**Task item**
Please copy every record below exactly, leaving out the pictures.

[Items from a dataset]
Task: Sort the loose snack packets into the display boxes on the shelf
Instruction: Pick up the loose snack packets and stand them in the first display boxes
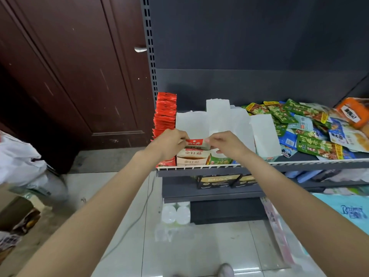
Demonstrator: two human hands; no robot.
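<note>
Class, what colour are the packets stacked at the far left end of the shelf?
Red: the stacked packets beside the white display boxes, clearest in the head view.

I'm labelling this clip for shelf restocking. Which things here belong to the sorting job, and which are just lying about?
Part of the job:
- red-topped snack packet, pinched by left hand and right hand
- beige display box beneath it
- row of red packets
- heap of loose green and blue packets
- white box flaps

Just lying about:
- white plastic bag
- brown door
- white bottles
</note>
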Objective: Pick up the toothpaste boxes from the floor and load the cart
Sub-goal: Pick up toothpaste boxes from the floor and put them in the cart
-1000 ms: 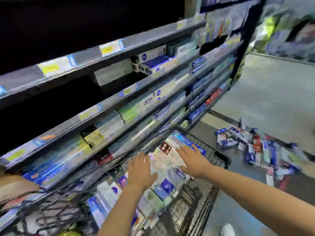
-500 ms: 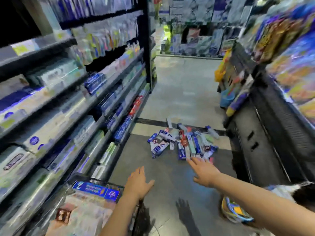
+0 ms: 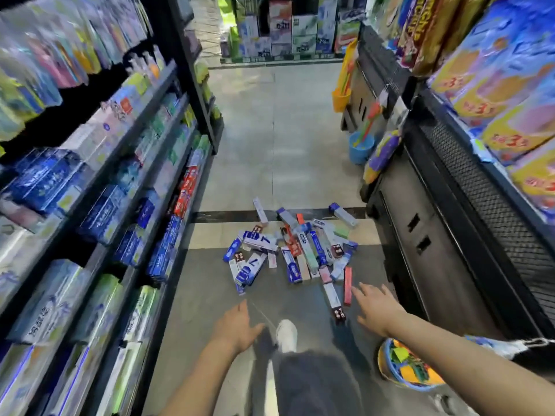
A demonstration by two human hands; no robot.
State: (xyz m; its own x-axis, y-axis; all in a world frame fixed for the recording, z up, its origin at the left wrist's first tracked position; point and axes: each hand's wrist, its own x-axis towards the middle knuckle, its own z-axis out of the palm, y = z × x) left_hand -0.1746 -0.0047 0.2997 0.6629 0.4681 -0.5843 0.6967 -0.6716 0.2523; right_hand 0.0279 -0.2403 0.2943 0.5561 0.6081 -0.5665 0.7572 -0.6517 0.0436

**Written response**
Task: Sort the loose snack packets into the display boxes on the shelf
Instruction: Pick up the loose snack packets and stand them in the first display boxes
Demonstrator: two human hands; no robot.
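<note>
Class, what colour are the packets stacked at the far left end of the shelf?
Red: the stacked packets beside the white display boxes, clearest in the head view.

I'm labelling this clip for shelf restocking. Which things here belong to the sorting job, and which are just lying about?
Part of the job:
- red-topped snack packet, pinched by left hand and right hand
- beige display box beneath it
- row of red packets
- heap of loose green and blue packets
- white box flaps

Just lying about:
- white plastic bag
- brown door
- white bottles
</note>
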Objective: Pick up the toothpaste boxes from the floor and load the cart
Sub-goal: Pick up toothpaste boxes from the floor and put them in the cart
-1000 ms: 
-500 ms: 
+0 ms: 
A demonstration by two human hands; no robot.
State: (xyz m; its own x-axis, y-axis; all in a world frame fixed for the recording, z up, its origin at the left wrist's first tracked position; point and axes: each hand's wrist, its own x-axis towards the middle knuckle, its own z-axis out of the palm, y = z × x) left_hand -0.1746 -0.0047 0.2997 0.6629 0.4681 -0.5843 0.6967 -0.6716 0.2523; right_hand 0.0279 -0.2403 0.2943 0.5561 0.6081 -0.5665 0.7572 -0.6517 0.0436

No more output is expected here.